Once your jetty instances have been configured with worker names, then the following configuration will set up mod_proxy_balancer to look for those worker names in the JSESSIONID cookie and jsessionid URL parameter:

ProxyPass /test balancer://mycluster/context stickysession=JSESSIONID|jsessionid nofailover=On
<Proxy balancer://mycluster>
    BalancerMember http://myhost1.org:8080 route=node1
    BalancerMember http://myhost2.org:8080 route=node2
</Proxy>

If your cluster supports distributed sessions (via Database, Wadi, terracotta, gigaspaces, etc), then you can set nofailover=Off, so that if a node fails then the balancer will reroute the request to another node in the cluster. Jetty will automatically rewrite the worker ID of a cookie for a rerouted request. With nofailover=On, an 503 unavailable response will be sent if a worker node fails.

Proxy Rewriting

When a request has been proxied to another server, often the response can be generated with incorrect links, cookie domains and redirection headers. However, a well written web application will either use relative links and/or the Host header to generate absolute addresses. So if ProxyPreserveHost directive is on, then often no rewriting is required.
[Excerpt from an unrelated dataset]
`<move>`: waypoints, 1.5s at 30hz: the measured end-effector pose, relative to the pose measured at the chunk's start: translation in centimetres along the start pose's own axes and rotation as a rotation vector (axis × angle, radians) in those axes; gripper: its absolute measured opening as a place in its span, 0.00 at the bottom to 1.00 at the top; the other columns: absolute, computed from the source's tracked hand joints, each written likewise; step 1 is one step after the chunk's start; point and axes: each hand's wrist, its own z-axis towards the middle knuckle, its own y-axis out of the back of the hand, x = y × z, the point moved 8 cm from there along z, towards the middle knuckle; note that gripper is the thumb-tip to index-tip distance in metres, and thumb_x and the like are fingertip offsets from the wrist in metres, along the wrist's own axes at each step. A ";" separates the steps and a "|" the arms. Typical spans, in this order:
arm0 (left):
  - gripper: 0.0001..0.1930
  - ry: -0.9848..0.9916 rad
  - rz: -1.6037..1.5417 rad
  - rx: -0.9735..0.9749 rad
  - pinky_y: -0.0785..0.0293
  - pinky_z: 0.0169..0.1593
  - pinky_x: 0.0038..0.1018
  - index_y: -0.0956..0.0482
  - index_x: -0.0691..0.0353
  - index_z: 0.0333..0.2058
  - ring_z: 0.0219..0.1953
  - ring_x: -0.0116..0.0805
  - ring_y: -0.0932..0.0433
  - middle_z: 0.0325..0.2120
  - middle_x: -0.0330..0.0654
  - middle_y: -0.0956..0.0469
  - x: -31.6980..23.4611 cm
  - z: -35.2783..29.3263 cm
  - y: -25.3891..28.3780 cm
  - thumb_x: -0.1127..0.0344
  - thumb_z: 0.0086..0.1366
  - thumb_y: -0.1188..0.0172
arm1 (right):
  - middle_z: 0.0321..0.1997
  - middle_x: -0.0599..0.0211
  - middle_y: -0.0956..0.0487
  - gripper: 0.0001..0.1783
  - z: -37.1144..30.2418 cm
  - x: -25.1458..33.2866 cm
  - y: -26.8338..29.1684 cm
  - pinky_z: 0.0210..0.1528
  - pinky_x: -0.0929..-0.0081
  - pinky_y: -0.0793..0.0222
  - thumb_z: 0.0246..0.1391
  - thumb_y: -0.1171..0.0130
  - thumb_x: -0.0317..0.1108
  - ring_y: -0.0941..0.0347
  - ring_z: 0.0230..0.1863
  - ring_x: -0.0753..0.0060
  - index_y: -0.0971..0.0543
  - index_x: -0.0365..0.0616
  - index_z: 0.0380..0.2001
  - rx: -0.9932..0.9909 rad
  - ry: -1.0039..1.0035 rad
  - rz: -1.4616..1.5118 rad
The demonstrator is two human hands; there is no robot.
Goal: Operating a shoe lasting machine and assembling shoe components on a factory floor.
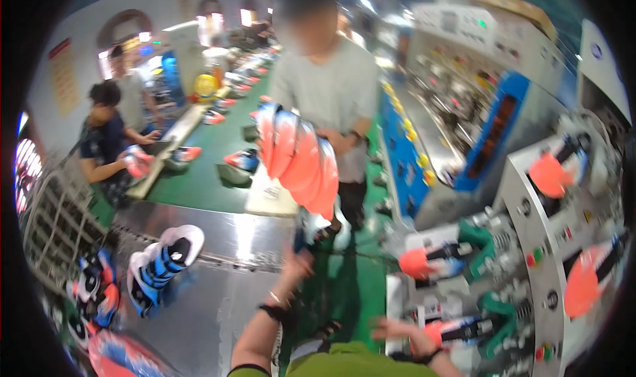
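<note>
A nested stack of orange, blue and white shoe uppers [299, 161] is up in front of me, before a person in a grey shirt whose hand [341, 142] is at its right side. My left hand [297, 266] reaches forward just below the stack, over the metal table's right edge; its fingers are blurred, and I cannot make out any hold. Lower right, my right hand [401, 332] has its fingers stretched out, holding nothing visible. It is close to an orange-toed upper [440, 330] mounted on a machine.
Blue-striped uppers [159, 271] stand on the metal table [232, 311], with more piled at its left. Ahead, a green conveyor [209, 155] carries shoe parts; people stand along its left. Machines with mounted uppers [424, 263] line my right. A wire rack [59, 218] is far left.
</note>
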 end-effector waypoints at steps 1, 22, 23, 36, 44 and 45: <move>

However, not all web applications are well written with regards to the Host header, and some hard code domain names. If this is the case with your webapp, then you may need to rewrite some headers and links. The following example shows how the ProxyPassReverse directives can be used to rewrite headers and cookies.

ProxyPass /mirror/foo/ http://backend.example.com/
ProxyPassReverse /mirror/foo/ http://backend.example.com/
ProxyPassReverseCookieDomain backend.example.com public.example.com
ProxyPassReverseCookiePath / /mirror/foo/

If there are links within the body of the response that need to be rewritten, then the non-apache mod_proxy_html may be used.